[GAP] CrossTalk CS Education article

Francisco J. Montoya fmontoya at dif.um.es
Fri Jan 4 22:48:54 CET 2008


Some important issues have been addressed in this discussion. I find
three major topics that are making a lot of damage to CS in general, and
CS1 and programming in particular:

1) Learning should be a funny activity.
2) Most curricula are more and more dropping or substantially reducing
important topics, like maths, fundamentals of programming languages and
compiler design, etc.
3) Students should study only (or mainly) the last fashion or most
popular language (which nowadays is Java).

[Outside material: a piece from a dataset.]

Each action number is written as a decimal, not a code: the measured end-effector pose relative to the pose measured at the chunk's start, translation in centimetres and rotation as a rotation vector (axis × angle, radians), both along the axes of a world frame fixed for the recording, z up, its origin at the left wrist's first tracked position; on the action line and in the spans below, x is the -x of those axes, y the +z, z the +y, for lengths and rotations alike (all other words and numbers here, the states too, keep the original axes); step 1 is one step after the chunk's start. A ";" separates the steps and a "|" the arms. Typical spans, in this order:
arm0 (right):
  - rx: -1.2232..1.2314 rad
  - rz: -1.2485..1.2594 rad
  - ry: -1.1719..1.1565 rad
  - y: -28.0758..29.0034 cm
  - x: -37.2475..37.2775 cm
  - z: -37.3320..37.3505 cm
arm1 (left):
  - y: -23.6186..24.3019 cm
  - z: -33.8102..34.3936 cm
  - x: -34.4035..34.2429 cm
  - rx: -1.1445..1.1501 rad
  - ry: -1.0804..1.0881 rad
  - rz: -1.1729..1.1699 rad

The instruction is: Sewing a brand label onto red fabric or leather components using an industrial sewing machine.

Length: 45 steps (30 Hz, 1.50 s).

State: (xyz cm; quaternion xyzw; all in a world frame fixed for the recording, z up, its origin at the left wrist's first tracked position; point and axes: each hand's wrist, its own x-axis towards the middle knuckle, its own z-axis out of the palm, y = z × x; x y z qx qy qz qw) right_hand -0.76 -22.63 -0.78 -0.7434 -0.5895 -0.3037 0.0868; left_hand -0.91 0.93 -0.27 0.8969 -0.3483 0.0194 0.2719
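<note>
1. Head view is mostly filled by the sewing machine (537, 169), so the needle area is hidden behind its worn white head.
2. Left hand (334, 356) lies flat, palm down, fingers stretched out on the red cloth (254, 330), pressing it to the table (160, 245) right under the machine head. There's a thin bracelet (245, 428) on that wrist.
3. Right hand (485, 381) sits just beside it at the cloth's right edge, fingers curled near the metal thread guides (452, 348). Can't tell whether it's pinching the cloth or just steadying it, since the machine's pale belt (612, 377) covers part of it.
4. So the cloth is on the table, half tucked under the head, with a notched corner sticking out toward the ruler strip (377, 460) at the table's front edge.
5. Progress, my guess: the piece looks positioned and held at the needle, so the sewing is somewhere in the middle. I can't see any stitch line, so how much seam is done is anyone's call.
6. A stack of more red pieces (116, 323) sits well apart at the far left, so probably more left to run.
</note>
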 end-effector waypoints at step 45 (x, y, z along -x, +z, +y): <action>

1) Unamuno said: "the teacher that teaches playing, eventually plays to
teach; and the student that learns playing, eventually plays to learn".
And this is utterly true, I'm afraid. Motivation of students is a great
thing, but I believe this shouldn't ever be done at the cost of giving
up with important contents and teaching only attractive (and most times
useless) stuff.

2) Almost daily I have to bear listening some of my colleagues claiming
that there makes no sense to teach/learn lots of things that are already
done (?) in nowadays programming languages libraries and environments
(this' something to do with plumbers and hardware stores). I wonder what
are we going to do the day in which the last guy who knows how to write
a compiler dies... With maths the case is even worse. When I try to
teach how to verify the correctness of iterative/recursive algorithms
(using "heavy math artillery" like the principle of induction) I have to
hear my students claiming that I'm teaching maths instead of
programming.

3) This should not be relevant if it wouldn't get the support of an
important part of many faculties. In Spain, the competence among
universities and graduate programs for attracting students makes
faculties to involve into an auction downward in the curricula quality
to grasp students. Among the many actions related to this auction, they
try to offer just what students like most. Teaching programming using
the last fashion language, which also offers nice GUI and eye-attracting
stuff, and lots of libraries to solve in just a few lines what you
should program by your own in other languages, is a very powerful weapon
to fight in this war. If you add also that Java is massively required in
most small business (which seem to be the only kind of jobs our students
aspire to) the struggle in this auction is served.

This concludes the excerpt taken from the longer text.